# Amazon quality background..



## NancyMoranG (Nov 11, 2016)

My son is setting up sales on Amazon. They have the completely white background 'law' for lack of better wording.
Son thought I could help, silly boy...product stuff is not my forte or even in my dictionary. 

Looking into photographer but anyone done this type for Amazon and any tips? He is selling gun accessories like scopes, grips, flashlights...NO guns!
Thanks all.


----------



## Piccell (Nov 11, 2016)

Lay it on a white foam core board and shoot the pic.


----------



## Dave442 (Nov 11, 2016)

Amazon has a patent on how they do their product photography shots. Just don't use an 85mm lens and you should be good to go and not be in violation.


----------



## tirediron (Nov 11, 2016)

Piccell said:


> Lay it on a white foam core board and shoot the pic.


Not really going to produce ideal results. 

The big question is:  What does he have for gear, and what, if anything is he willing to purchase?  My suggestion for this sort of thing would be 4-5 inexpensive (Yongnuo or equivalent) speeedlights with a GN of 100+, a few small (<36") shoot-through umbrellas, light stands, umbrella brackets & triggers and a role of white seamless.  Altogether, that should run about $750 or less.  

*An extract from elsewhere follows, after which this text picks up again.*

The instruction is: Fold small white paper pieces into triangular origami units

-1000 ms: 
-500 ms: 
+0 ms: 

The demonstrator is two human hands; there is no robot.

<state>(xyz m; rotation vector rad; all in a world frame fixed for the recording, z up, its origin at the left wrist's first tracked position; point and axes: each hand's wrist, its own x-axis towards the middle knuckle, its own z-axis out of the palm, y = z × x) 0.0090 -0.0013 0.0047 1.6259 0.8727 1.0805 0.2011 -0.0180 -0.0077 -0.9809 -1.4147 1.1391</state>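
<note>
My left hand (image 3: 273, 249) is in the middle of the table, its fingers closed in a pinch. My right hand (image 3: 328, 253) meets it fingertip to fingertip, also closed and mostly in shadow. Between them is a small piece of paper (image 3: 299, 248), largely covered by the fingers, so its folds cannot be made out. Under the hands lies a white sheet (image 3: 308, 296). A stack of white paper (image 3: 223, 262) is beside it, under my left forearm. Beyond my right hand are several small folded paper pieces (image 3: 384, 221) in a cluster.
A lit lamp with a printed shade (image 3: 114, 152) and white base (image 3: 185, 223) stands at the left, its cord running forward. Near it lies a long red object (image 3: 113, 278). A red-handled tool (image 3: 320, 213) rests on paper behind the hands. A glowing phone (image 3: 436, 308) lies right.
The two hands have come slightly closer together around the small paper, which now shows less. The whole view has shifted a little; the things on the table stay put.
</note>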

Set up a raised shooting table covered in white seamless, create a sweep with the seamless behind the table (ideally 2-3' or more).  Use one light behind the table to illuminate the background to the same (more or less) exposure as the product, and use the remaining lights to provide flat, even light on the product.


----------



## Piccell (Nov 11, 2016)

I don't think people are buying for the picture. I have even used stock photos of the item from the manufacturer to sell on Amazon.
I definitely would not spend a lot of money to sell things there.


----------



## NancyMoranG (Nov 11, 2016)

Thanks for suggestions so far, open to any others..


----------



## Dave442 (Nov 11, 2016)

For simple product shots with a white background I have used two pieces of laminated white foam-core that are just the back-side of a couple old mounted photos. One is placed vertical and about two feet behind the object and the other is horizontal with the object set on top. I have a large room with tall corner windows so I have light almost from above and the side and use some reflectors to fill in on the object (cheap but daytime only).

Sometimes I can just touch up in LightRoom, other times I may open in PhotoShop to make sure all the background is white and do a bit of dodge and burn on the object. 

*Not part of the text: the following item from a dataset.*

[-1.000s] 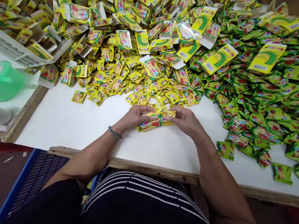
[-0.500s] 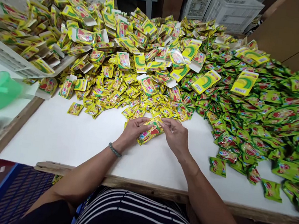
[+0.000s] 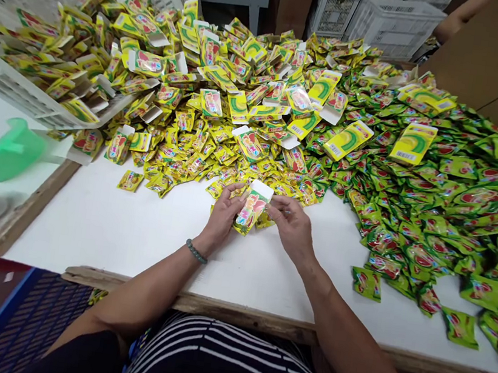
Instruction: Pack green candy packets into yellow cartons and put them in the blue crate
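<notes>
- Blue slatted plastic basket (image 3: pixel 30 317), lower L of frame, by the white wood-edged tabletop (image 3: pixel 133 232).
- L hand (image 3: pixel 222 216), w/ grey-green beaded bracelet (image 3: pixel 196 251), frame ctr: thumb & fingers closed on small printed yellow-&-green card box (image 3: pixel 251 211), tilted, white flap up top.
- R hand (image 3: pixel 293 224), just R of ctr: fingers bunched narrow at box's R edge; can't tell if pinching it.
- Small shiny yellow packets (image 3: pixel 199 149) heaped just beyond hands; glossy green packets (image 3: pixel 437 217) fill R side.
- Yellow card cartons (image 3: pixel 349 140) strewn atop heap, upper ctr.
- White plastic crates (image 3: pixel 390 21) stacked at top, R of ctr.
</notes>
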Demonstrator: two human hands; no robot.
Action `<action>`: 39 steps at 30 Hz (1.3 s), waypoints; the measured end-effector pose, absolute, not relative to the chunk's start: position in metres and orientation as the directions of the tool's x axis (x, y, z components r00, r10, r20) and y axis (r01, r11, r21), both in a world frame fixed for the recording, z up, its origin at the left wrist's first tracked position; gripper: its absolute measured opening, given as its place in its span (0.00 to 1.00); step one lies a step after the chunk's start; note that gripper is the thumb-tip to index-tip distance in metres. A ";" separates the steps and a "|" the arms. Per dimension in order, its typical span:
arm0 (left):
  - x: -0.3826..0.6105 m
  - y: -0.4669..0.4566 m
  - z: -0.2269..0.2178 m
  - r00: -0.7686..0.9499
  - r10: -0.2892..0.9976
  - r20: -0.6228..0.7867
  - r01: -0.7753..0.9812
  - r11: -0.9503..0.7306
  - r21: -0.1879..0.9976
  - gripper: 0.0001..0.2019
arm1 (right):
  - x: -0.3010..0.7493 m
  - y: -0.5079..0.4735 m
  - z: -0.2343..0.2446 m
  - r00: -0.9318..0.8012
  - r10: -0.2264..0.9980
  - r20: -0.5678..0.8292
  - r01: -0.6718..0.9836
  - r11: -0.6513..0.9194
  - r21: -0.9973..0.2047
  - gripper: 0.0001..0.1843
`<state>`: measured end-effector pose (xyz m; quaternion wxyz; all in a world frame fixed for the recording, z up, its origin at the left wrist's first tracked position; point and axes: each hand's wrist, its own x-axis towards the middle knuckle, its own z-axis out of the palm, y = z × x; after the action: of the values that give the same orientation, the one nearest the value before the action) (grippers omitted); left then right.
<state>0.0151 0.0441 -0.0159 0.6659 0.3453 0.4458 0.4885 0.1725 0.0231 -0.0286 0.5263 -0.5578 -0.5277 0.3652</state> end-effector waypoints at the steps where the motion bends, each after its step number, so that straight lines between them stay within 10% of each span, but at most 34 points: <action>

The white background is usually the majority of the image so I add a couple stops to get that white and to lighten the usually dark object. I'll take a few bracketed shots then load those in LightRoom to see what is the best exposure before proceeding in taking shots of a half dozen items in different positions. 

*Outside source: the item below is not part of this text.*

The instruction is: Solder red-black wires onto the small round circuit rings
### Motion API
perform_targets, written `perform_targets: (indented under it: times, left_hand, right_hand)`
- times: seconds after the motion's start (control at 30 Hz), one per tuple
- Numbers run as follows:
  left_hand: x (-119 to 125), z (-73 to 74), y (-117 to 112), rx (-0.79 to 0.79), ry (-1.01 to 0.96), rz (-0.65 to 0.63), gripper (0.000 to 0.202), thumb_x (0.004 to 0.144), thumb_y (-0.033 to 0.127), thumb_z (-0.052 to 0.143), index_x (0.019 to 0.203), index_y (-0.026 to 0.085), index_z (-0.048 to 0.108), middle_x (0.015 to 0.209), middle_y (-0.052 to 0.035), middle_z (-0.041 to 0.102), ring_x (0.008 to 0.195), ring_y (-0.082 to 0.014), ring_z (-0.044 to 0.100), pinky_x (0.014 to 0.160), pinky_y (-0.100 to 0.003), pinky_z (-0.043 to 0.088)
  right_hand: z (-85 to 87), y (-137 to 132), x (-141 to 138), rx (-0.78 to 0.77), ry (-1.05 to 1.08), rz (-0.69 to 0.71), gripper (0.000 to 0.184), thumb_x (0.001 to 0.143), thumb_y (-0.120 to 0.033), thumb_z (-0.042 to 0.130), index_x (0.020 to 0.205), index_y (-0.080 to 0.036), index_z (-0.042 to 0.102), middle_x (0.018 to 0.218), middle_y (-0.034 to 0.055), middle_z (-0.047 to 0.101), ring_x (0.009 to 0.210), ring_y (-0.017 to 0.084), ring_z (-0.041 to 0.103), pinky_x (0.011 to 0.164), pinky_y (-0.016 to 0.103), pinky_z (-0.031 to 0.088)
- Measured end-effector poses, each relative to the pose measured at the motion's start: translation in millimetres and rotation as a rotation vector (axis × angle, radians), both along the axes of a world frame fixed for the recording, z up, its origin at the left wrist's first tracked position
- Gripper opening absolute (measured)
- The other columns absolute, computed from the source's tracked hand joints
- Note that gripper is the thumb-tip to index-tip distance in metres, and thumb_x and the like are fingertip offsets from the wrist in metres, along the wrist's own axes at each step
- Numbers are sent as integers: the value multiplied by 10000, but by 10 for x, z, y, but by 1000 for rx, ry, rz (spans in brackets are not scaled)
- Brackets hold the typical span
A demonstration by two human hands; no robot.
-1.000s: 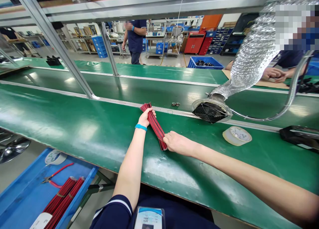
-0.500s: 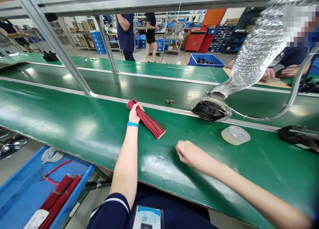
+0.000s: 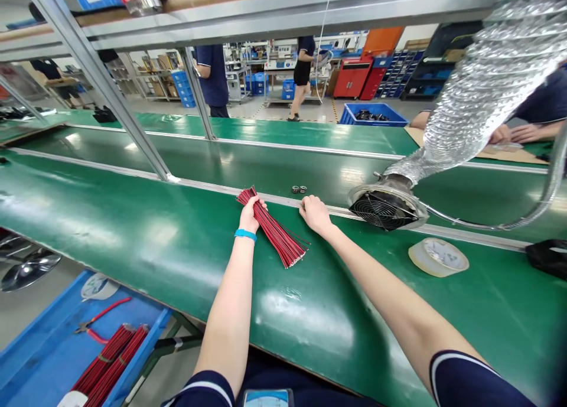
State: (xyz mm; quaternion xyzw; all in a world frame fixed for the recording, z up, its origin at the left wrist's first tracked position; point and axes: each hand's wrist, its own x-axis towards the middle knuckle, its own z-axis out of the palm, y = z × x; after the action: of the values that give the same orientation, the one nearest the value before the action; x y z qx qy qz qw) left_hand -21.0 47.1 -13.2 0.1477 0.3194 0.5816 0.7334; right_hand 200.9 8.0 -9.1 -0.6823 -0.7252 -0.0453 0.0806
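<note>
A bundle of thin red wires (image 3: 277, 235) lies slanted on the green bench (image 3: 133, 235), its cut ends fanned toward me. My left hand (image 3: 250, 213), with a blue band at the wrist, is closed round the bundle's far end. My right hand (image 3: 315, 213) rests apart from the bundle at the metal rail, fingers reaching forward, nothing seen in them. Two small metal rings (image 3: 299, 189) sit just beyond its fingertips on the far side of the rail.
A round fan (image 3: 383, 207) on a silver flexible duct (image 3: 478, 94) sits right of my hands, with a tape roll (image 3: 437, 256) nearer me. A blue tray (image 3: 39, 348) below left holds more red wire bundles (image 3: 110, 365) and pliers (image 3: 95, 323). Another person's hands (image 3: 509, 134) work far right.
My right hand let go of the bundle's near end, drew back, then reached forward to the rail beside the rings. The left hand swung the bundle so it lies more slanted.
</note>
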Motion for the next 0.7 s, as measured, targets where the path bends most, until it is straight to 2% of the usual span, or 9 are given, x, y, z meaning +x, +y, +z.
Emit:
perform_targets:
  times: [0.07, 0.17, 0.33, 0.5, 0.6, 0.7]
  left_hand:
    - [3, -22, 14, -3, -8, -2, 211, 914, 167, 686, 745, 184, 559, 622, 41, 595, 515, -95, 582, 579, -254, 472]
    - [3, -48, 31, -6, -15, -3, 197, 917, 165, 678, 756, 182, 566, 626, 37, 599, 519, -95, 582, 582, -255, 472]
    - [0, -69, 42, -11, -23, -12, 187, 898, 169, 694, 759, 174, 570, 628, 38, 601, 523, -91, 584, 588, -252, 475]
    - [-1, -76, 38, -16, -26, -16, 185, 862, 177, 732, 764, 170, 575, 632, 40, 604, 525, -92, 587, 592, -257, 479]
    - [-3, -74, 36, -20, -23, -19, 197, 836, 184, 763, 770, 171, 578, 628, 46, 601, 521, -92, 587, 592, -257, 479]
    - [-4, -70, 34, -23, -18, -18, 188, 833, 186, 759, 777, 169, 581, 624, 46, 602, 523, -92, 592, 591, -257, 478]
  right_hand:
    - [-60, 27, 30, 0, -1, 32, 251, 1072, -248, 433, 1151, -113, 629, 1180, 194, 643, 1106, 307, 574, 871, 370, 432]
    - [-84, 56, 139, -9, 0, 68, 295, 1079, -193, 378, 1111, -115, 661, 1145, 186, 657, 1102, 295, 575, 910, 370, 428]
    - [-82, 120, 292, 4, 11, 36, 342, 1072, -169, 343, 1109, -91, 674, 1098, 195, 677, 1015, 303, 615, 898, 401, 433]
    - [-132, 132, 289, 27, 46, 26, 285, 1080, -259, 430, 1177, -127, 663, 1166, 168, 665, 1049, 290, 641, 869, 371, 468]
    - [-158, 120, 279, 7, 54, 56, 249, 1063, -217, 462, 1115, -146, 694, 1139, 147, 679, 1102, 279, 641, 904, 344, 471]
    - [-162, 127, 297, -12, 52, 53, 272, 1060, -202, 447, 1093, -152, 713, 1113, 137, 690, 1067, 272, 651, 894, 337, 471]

Sometimes I may have something holding the object in a certain way and also have to remove that in PhotoShop. I always have the camera on a tripod for this and use the self timer set at two seconds, and the mirror up if you have that option. Or use a remote release.  

Of course if you are going to end up doing this on a continuing basis then best to look into investing in some lighting as Tirediron mentioned above or what is on some of the other product photography threads here.


----------



## KmH (Nov 12, 2016)

Piccell said:


> I have even used stock photos of the item from the manufacturer to sell on Amazon.


If one were to contemplate doing the same, just be aware that you could be exposing yourself to a copyright infringement law suit if you haven't obtained written permission from the copyright owner(s) to use their stock photo for your commercial purpose.


----------